It engages grassroots communities in the process of formulating and implementing the national budget. For the 2015 budget, community-based organizations and local civil society organizations engaged 1,633 cities and municipalities all over the Philippines in developing local poverty reduction programs and projects.
The result was a larger allocation of almost P21 billion in 2015, from P8 billion in 2013 and P20 billion in 2014, to fund local projects, such as potable water supply, agricultural infrastructure and facilities support, rural health-care facilities, and sustainable livelihood programs.
This was a historic milestone for the government, since in the past the national budget was crafted from top to bottom, with top officials exclusively deciding where public funds should go.
This development didn’t go unnoticed. In September 2014, the Philippines won the Gold Open Government Award at the Open Government Partnership, held in New York City.
- Incorporating the principles of transparency, accountability and good governance in the government
The government is committed to open governance through initiatives such as the launching of Open Data Philippines (data.gov.ph) in 2014.
Spearheaded by the DBM, the website consolidates the data from different government agencies and makes it available in formats meant for easy downloading and use.
The site is digitizing hard copies of agency data into computer-readable formats. This initiative acknowledges that every Filipino has the right to access every government record, including information on where their taxes go, itemized collection and disbursements of the budget, procurement documents including invitation to bid and public funding awarded to private entities, among other things.
- Engaging in public-private partnership in the creation of the national competitiveness council
In June 2011, President Aquino issued Executive Order No. 44, renaming the National Competitiveness Council.
This is a special government-created task force composed of representatives from the government and private sector (with the latter cochair as the more proactive one) directed to build up the long-term competitiveness of the Philippines through policy reforms, project implementation, institution-building and performance monitoring.
It is tasked to implement the game plan for competitiveness, which sets reform targets per government agency accountable for any of the 10 indicators measured in the Doing Business Report.
These are starting a business, dealing with construction permits, getting electricity, registering property, getting credit, protecting investors, paying taxes, trading across borders, enforcing contracts and resolving insolvency.
This public-private sector collaboration has succeeded in coming up with very positive results. According to the 2014-2015 Global Competitiveness Report of the World Economic Forum, the Philippines ranked No. 47 out of 140 countries and is the “most improved country overall” in terms of Global Competitiveness Index in the last four years.
The Philippines has also climbed 13 notches from No. 108 to No. 95 of 189 economies in the 2015 World Bank-International Finance Corporation Ease of Doing Business Report.

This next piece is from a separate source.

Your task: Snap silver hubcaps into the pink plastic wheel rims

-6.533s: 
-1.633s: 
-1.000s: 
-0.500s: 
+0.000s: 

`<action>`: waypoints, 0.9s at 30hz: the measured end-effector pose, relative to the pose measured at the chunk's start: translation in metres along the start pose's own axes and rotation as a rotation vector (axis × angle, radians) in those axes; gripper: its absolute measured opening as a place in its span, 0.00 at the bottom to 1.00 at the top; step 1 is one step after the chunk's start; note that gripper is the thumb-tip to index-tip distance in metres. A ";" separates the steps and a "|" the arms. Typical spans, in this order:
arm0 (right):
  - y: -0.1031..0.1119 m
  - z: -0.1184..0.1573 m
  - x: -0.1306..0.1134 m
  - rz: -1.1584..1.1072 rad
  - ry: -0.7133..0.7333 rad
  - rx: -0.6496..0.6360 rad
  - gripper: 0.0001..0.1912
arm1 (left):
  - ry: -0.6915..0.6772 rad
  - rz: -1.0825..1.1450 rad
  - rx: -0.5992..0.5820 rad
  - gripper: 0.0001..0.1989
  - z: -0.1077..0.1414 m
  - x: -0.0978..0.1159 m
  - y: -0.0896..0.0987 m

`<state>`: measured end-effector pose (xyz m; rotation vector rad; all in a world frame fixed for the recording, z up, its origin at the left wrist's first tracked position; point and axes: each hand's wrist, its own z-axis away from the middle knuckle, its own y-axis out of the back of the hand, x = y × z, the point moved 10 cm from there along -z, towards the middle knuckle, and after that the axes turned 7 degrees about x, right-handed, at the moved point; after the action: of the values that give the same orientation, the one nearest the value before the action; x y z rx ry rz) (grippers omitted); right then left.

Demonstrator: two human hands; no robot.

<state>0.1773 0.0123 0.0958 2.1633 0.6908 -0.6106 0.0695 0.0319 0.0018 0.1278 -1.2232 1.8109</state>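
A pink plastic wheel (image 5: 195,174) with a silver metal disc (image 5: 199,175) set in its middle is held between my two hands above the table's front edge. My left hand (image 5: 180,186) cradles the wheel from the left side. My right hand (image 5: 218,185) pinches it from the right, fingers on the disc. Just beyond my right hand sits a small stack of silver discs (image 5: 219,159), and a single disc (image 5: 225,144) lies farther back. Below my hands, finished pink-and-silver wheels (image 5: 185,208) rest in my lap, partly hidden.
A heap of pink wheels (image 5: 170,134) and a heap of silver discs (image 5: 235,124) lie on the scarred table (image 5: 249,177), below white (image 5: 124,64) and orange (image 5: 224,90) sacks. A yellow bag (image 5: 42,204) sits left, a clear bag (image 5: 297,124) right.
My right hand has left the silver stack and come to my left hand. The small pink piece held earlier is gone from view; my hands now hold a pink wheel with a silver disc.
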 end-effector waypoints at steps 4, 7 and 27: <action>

The country has gained 53 spots in the Doing Business Report since 2011, the largest gain in the region.
- Building a “smarter Philippines”
“Smarter Philippines” is the fully integrated developmental program of the Department of Science and Technology (DOST) to leverage “smart technologies” and innovation.
Through the infusion of science, technology and innovation, the DOST aims to promote the country’s development in the sectors of governance, jobs, industries, microsmall and medium enterprises (MSMEs), farming, healthcare, funding for scientists and engineers, and climate change adaptation.
The DOST’s flagship program for MSMEs, the Small Enterprise Technology Upgrading Program (or Setup) is a nationwide strategy to encourage and assist MSMEs to adopt technological innovations in improving their operations and thus boosting their productivity and competitiveness.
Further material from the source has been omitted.